Azucena Uresti sigue en el ojo del huracán. La comunicadora no deja de cometer pifias. Las horas pasan y continúa el ominoso silencio en torno al caso de Debahni Escobar. ¿Cómo negar que la cobertura informativa que esta señora dio a la muerte de la joven cuyo cuerpo fue hallado en la cisterna de un motel ha sido vil y carente de ética? ¿Por qué no ha salido a ofrecer una disculpa? ¿Por qué ha callado Uresti? La respuesta podría ser: porque se vino abajo la versión de sus “frends” de la Fiscalía de Nuevo León, que ella difundió y respaldó con tanta vehemencia.

Ahora sabemos que, de acuerdo con la tercera autopsia, Debanhi murió de asfixia por sofocación. El informe final es categórico y refuta la primera causa de muerte: traumatismo craneal profundo.
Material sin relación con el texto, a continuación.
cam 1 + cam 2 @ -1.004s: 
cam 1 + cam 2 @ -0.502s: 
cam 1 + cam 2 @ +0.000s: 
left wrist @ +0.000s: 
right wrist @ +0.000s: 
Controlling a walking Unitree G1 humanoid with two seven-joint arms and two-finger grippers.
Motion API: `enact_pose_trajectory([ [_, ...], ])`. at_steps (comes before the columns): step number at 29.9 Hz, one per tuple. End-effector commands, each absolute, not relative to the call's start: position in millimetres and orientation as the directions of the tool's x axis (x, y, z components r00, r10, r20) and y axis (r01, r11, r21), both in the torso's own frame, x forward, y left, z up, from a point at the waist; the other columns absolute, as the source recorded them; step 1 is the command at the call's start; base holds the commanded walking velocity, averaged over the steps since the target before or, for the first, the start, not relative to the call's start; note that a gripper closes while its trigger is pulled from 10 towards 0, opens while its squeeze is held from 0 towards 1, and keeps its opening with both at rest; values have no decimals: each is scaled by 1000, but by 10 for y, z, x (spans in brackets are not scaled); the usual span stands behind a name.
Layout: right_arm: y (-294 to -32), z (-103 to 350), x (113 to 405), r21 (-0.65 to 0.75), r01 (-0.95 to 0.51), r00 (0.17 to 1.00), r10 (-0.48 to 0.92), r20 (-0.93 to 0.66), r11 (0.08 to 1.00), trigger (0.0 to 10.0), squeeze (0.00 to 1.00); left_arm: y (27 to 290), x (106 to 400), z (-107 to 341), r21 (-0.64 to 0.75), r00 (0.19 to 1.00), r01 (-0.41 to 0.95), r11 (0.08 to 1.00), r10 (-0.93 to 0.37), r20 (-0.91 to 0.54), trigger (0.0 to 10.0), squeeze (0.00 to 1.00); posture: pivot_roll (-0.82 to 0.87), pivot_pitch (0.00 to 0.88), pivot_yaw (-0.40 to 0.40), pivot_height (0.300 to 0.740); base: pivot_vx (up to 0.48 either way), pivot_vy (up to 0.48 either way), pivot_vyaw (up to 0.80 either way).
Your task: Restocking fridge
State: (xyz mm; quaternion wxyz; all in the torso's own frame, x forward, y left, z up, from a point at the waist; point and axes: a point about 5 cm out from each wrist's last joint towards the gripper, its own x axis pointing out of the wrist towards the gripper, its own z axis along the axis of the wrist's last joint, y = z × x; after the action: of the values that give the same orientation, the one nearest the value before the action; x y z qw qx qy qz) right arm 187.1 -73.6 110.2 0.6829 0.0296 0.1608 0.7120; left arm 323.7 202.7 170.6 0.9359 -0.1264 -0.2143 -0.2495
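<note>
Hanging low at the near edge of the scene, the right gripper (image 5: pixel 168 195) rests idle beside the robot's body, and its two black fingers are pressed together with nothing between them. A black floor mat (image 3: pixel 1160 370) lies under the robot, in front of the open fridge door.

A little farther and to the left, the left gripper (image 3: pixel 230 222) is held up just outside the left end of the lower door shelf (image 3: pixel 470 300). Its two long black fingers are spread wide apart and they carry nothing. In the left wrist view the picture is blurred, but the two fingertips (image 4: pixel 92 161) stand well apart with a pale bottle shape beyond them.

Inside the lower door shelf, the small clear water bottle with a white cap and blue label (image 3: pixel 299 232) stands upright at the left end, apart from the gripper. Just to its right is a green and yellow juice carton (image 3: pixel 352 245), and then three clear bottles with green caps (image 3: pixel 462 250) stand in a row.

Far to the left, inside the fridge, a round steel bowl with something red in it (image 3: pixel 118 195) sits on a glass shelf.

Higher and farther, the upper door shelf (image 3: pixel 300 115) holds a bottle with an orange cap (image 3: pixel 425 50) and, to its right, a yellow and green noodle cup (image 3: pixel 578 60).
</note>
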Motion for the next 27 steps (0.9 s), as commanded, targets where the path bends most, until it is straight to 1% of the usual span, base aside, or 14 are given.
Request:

Y elabora otra: “asfixia por sofocación por obstrucción de los orificios respiratorios”.

Pero, más allá del informe, la pregunta es: ¿Cómo es que una periodista, o que se presume serlo, terminó obstruyendo la justicia? Definitivamente hay episodios que terminan revelando que hay muchos personajes siniestros usurpando el periodismo. Y este es el caso. Pero, lamentablemente, no es el único. Infelizmente, la mentira ha suplido a la veracidad que debería existir en casi todos los medios de comunicación corporativos. ¿En qué desgraciado momento de su vida estos “periodistas” le cerraron la puerta a la sensatez y se volvieron tan mezquinos? Porque lo que difunden, hay que decirlo con todas sus letras, no son yerros o simples errores de perspectiva. No. Lo que están propagando son mentiras. Y eso lo hace viles mentirosos. Porque déjeme decirle una cosa: todo mundo sabe que sólo es mentiroso aquel que deliberadamente dice lo contrario de lo que sabe que es verdad. Y yo me pregunto: ¿En qué momento llegó esta gente a gangrenar el periodismo?